Exhausted as he was, hefting the unconscious man was more difficult than he had thought it would be. Please, I'm so tired—no time for that, have to lift, LIFT—! Al locked his legs and strained, by some miracle managing to get Bell over his shoulder. Another suit of armor took the place of its failing counterpart, retreating with them as Al staggered for the opening. Then they were through. Two of Badenmeyer's men took Bell between them, wrapping his leg, and Klaus was under his shoulder, supporting him. Daniels was right behind as they moved toward the wall, the last wall. The sight of it gave Al another needed spur of numbing adrenaline. He clapped and the wall was gone, and there were footsteps behind him—he touched the opposite wall then, and it was with grim satisfaction that he struck then, and saw the huge, ominous crack run like lightning through the wall, then beyond it. Alphonse was halting the alchemic process at deconstruction, much as Scar had done. The effect was just as devastating now, nearly twenty years after the State-Alchemist killer had died at Lior.

With a roar like thunder, the ceiling collapsed on their pursuers, but a rising, grinding shriek from above warned that the rest of the installation wasn't far behind. He staggered through the opening with Klaus and Daniels, then there was earth under his boots, and they were through the fence and into the trees.

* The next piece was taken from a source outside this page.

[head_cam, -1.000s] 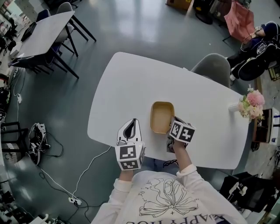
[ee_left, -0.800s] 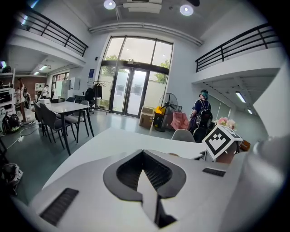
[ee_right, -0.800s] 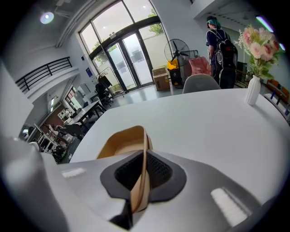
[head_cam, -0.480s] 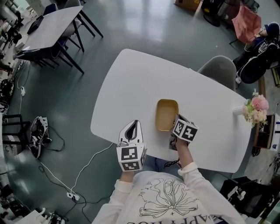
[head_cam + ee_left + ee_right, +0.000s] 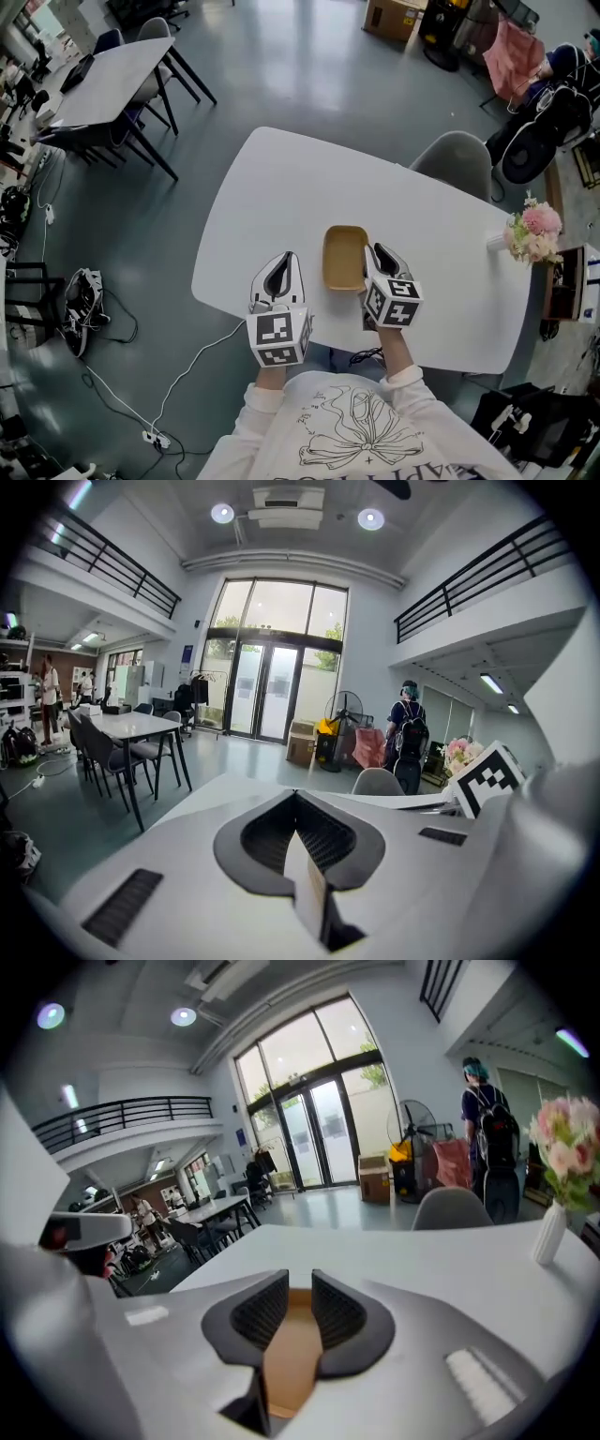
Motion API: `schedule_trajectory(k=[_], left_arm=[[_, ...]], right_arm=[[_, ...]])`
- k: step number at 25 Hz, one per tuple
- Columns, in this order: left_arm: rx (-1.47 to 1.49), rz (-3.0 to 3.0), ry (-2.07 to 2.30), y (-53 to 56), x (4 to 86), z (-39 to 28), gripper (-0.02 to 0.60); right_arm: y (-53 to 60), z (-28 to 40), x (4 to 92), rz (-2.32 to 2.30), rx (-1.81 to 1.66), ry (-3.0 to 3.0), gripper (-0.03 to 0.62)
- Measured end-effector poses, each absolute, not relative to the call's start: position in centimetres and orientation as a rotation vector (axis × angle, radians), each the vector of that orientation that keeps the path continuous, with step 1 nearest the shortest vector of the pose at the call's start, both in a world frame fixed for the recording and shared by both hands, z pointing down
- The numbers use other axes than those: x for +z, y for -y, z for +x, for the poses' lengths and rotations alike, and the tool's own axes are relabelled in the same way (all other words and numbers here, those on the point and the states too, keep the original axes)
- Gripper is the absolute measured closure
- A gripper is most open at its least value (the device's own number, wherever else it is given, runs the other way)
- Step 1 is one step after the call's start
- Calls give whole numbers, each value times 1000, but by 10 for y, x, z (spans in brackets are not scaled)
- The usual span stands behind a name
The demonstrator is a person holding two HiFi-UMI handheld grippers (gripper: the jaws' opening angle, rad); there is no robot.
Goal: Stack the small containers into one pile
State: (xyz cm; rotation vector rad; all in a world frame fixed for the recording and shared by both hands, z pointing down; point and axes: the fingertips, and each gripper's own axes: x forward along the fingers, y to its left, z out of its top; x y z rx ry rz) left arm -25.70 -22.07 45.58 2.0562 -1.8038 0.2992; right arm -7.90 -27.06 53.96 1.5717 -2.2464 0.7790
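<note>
Now the tan container [image 5: 344, 257] sits on the worktop [image 5: 281, 187], midway along its near edge. The right gripper [image 5: 377, 250] is just beside its right rim; its jaws have just been opening and stand slightly spread, with tan showing in the gap, unpinched. The left gripper [image 5: 287, 257] is to the container's left, its jaws pressed together on nothing.

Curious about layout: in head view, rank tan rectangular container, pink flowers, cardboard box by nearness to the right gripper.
1. Tan rectangular container, left of the right gripper; its jaws have just been opening, it showing between them.
2. Pink flowers, table's right edge.
3. Cardboard box, floor beyond table.
</note>
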Motion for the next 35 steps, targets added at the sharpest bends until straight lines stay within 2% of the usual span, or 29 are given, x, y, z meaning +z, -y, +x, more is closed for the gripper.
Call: schedule_trajectory(k=[2,7,16,35], left_arm=[[270,2090,1828,226,438,-254,575],[188,2169,1889,236,392,-245,575],[100,2228,1964,237,341,-239,575],[68,2263,2020,227,312,-235,575]], right_arm=[[275,-78,505,1595,641,2323,538],[281,-70,429,1679,416,2454,582],[279,-50,355,1775,210,2562,583],[269,-43,318,1824,134,2614,583]])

Al stumbled against a root and fell sprawling, his weight carrying Klaus to the ground with him. He strained to rise, collapsed back to a knee as his vision wavered and his head spun. Daniels shouldered his rifle, and he and Klaus helped Al to his feet once again.

Alphonse was barely aware of eyes staring up at him worriedly. "He looks concussed, and he's bleeding from his head and shoulder. Klaus--"

" Just go. 'M fine," the lieutenant colonel slurred at them insistently, trying to shrug off their help. "Stop worrying, Ed." Daniels and Klaus traded anxious looks, both thinking Just how hard was he hit…?

Suddenly Lt. Colonel Elric's head whipped around. "Here comes the cavalry," he pronounced brightly. Then his eyes rolled back in his head and he folded in a boneless heap. Klaus knelt over him, yelling into his face and finally slapping him, but it was useless. The Soul Alchemist was out cold.

She and Officer Daniels had managed to lift him halfway when they were suddenly relieved of his weight. They turned as a familiar voice came out of the dark behind them, making them both jump. A suit of armor had come back through the trees. "Sorry about that," it said, its tone sheepish. The two started again; neither officer had ever known the armors suits to speak without the colonel's direction. "Here, let me."

It hefted the unconscious man without effort. Daniels peered at it. It might have been his imagination, but the armor's movements seemed more human somehow, less stilted than before…the soldier shivered as an eerie thought occurred to him.

"Lieutenant Colonel, is that you in there?" he asked.

"Well, technically, it always was, but my control is better when I'm not conscious." The lieutenant colonel's voice replied hollowly. The huge steel form turned glowing eyes on its limp burden and seemed to shiver. "This is really weird. I've never carried myself before." The Soul Alchemist's voice was somewhere between bemused and vaguely disturbed as he peered into his own face. "I didn't realize that array had torn me up so badly…" The glowing eyes shot up at the shouts filtering through the trees. "What am I doing?" The armor remarked abruptly. "RUN!"

Dodging branches and leaping tree roots, they plunged through the pre-dawn darkness, sprinting for their side of the border and safety.